Written Answers. - Economic and Monetary Union.

Brendan Howlin

Question:

25 Mr. Howlin asked the Minister for Finance his views on whether the reduction of European interest rates is appropriate to the Irish economy at this time; his further views on whether the reduction entails an inflationary risk for Ireland; and the measures, if any, he envisages to counteract any risk. [13842/99]

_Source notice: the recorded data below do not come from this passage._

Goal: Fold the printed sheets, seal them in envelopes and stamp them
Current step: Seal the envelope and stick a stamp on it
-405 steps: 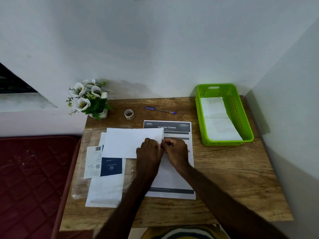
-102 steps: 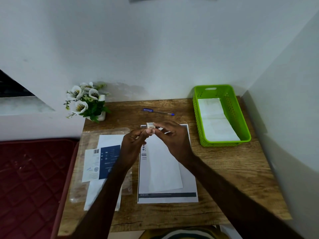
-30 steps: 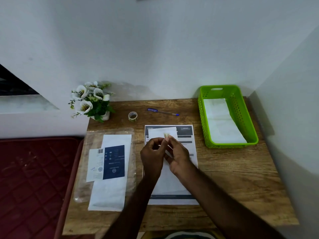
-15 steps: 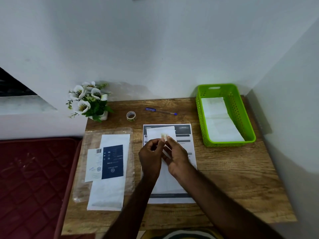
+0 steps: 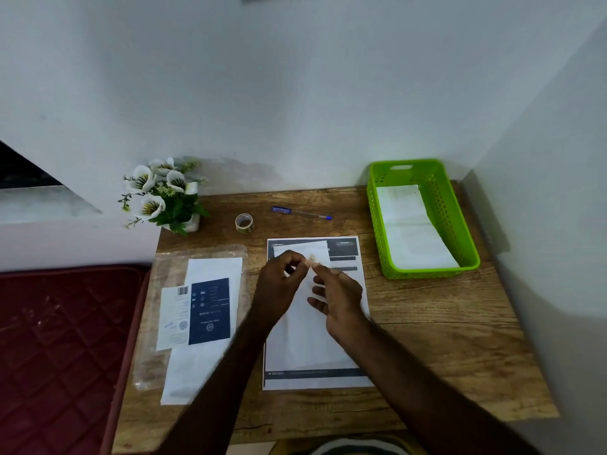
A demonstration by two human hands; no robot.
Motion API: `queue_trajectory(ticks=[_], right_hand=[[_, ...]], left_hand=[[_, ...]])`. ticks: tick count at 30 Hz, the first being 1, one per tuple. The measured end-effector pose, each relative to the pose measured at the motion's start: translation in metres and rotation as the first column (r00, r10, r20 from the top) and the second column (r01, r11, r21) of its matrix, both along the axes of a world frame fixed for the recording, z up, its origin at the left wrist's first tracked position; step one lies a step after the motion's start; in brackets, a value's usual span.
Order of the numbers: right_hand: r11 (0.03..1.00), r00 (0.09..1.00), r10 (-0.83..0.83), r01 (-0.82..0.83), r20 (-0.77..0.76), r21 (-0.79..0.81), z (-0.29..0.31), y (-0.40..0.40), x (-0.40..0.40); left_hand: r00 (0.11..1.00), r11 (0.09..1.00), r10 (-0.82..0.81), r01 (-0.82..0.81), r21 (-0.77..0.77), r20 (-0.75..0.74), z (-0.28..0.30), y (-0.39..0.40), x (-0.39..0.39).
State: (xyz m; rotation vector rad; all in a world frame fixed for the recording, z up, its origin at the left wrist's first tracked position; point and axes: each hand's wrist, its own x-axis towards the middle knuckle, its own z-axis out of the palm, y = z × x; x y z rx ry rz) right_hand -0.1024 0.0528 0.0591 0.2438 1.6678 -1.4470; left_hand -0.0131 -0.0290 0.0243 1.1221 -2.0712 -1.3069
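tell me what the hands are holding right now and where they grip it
A small pale sticker, likely a stamp, is pinched by its edges between the fingertips of the left hand and right hand, above the white envelope.

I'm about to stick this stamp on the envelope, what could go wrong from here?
The stamp is pinched between fingertips of both hands, so it may cling to a finger or go on crooked. The envelope lies loose on the printed sheet and could slide when pressed.
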Motion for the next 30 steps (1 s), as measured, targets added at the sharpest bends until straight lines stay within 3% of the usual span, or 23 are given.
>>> queue_trajectory(ticks=[4,13,20,30], right_hand=[[0.999,1.0,0.008,-0.007,-0.027,0.04,-0.003,-0.002,-0.005],[0.993,0.982,0.021,0.002,-0.188,0.121,-0.012,-0.02,-0.025],[0.979,0.973,0.08,-0.035,-0.218,0.201,-0.024,-0.033,-0.042],[0.971,0.969,0.085,-0.028,-0.231,0.238,-0.04,-0.039,-0.047]], left_hand=[[0.99,0.988,-0.091,0.103,-0.117,0.104,-0.005,-0.013,-0.002],[0.976,0.959,0.026,0.037,-0.279,0.218,-0.002,-0.025,-0.038],[0.918,0.946,0.031,0.101,-0.309,0.395,-0.011,-0.035,-0.055],[0.892,0.944,0.034,0.12,-0.308,0.452,-0.013,-0.035,-0.062]])
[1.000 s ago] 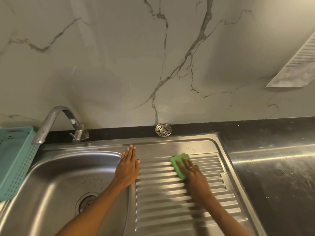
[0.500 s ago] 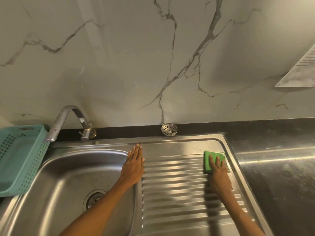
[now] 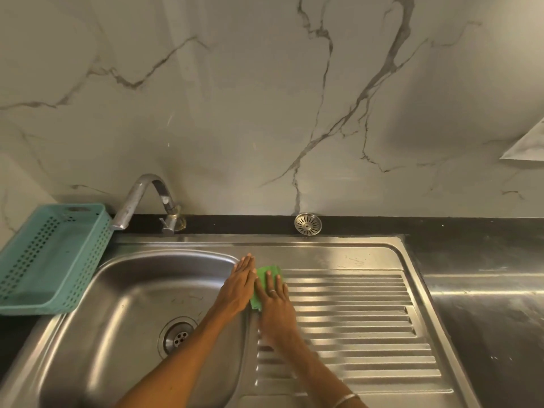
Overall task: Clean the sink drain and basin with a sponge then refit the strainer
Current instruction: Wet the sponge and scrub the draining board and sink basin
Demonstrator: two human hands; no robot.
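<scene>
A green sponge [image 3: 268,272] lies on the left end of the ribbed steel drainboard [image 3: 353,313], flat under my right hand [image 3: 275,301], whose straight fingers press it down. My left hand [image 3: 240,285] rests flat on the ridge between the basin [image 3: 123,290] and the drainboard, right beside the sponge. The open drain [image 3: 178,337] sits in the basin floor, with no strainer in it. The round metal strainer [image 3: 308,224] leans against the wall on the black ledge behind the drainboard.
A curved tap [image 3: 147,198] rises behind the basin. A teal perforated basket [image 3: 53,257] stands at the left of the sink. Dark countertop [image 3: 485,290] runs to the right. A paper sheet [image 3: 527,148] hangs on the marble wall.
My right hand has slid the sponge from the far right end of the drainboard back to its left end, beside my left hand. The left hand stayed put. The view shifted right.
</scene>
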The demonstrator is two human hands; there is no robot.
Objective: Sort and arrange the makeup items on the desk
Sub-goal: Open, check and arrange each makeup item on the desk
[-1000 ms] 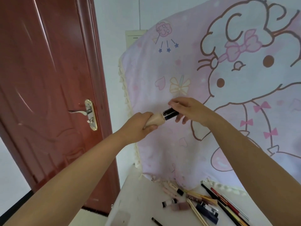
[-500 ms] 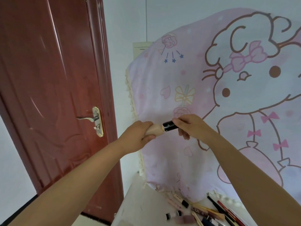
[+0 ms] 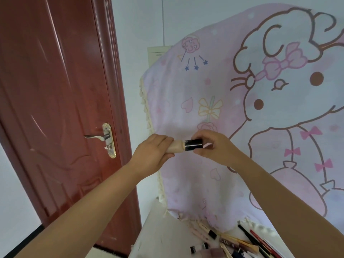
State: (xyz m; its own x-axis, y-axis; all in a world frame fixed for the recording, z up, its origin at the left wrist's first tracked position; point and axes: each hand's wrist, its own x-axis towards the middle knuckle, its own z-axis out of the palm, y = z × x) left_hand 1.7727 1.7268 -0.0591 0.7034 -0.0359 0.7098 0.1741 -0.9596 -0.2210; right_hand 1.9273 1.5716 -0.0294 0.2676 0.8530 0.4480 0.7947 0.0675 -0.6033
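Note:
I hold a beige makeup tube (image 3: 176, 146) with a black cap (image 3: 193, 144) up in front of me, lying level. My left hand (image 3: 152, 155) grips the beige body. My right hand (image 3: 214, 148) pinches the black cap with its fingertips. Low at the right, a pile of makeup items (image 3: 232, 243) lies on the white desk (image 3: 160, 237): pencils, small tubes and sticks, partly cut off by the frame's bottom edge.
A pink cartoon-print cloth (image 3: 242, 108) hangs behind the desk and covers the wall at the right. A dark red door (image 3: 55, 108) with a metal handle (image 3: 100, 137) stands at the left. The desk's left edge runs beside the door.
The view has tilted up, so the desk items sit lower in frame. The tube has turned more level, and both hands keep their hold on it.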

Minister for Finance (Mr. McCreevy): As the Deputy is aware, with the advent of economic and monetary union interest rates will be set by the European Central Bank taking account of conditions across the euro-zone. In the event that economic cycles may not be wholly synchronised, this complicates the conduct of monetary policy in achieving price stability in all member states.
As regards the appropriate interest rate for the Irish economy at this stage, all the indicators suggest that growth remains strong. As I have outlined on a number of occasions the rapid economic growth we have experienced is giving rise to some pressures. There have been very significant increases in the price of housing which remain a concern to the Government. There are also emerging skills shortages in the labour market which have led to some wage inflation, most notably in sectors such as construction and IT. These trends are being monitored closely given the importance of appropriate wage developments in supporting the economy's underlying competitiveness.
Given the economy's rapid growth, and the emerging pressures in the labour market, a period of more moderate growth would be welcome. In all probability, this latest reduction is likely to give some additional boost to already buoyant domestic demand.
However, it should be noted that despite these concerns inflation remains low. As measured by the consumer price index, inflation was 1.4 per cent in the year to April. This represents a significant fall from the peak of 3.2 per cent in August last, although part of this fall is due to the impact of lower mortgage interest rates.
With Ireland's participation in EMU there is now a greater onus on both budgetary and incomes policy to support stable prices and non-inflationary growth. Keeping inflation low was one of the key objectives of the 1999 budget. While delivering on promised tax reductions and addressing social and infrastructural needs, the budget also forecast a further significant general Government surplus and a fall in the debt-GDP ratio. By running a significant surplus, the Government sought to avoid adding unduly to domestic demand. This prudent approach to budgetary policy should help to contain emerging price pressures.
Moderate pay increases are also essential if price stability is to be maintained. The next pay agreement faces a crucial challenge in maintaining competitiveness. This is a challenge for all of the social partners and represents a major element of Government policy.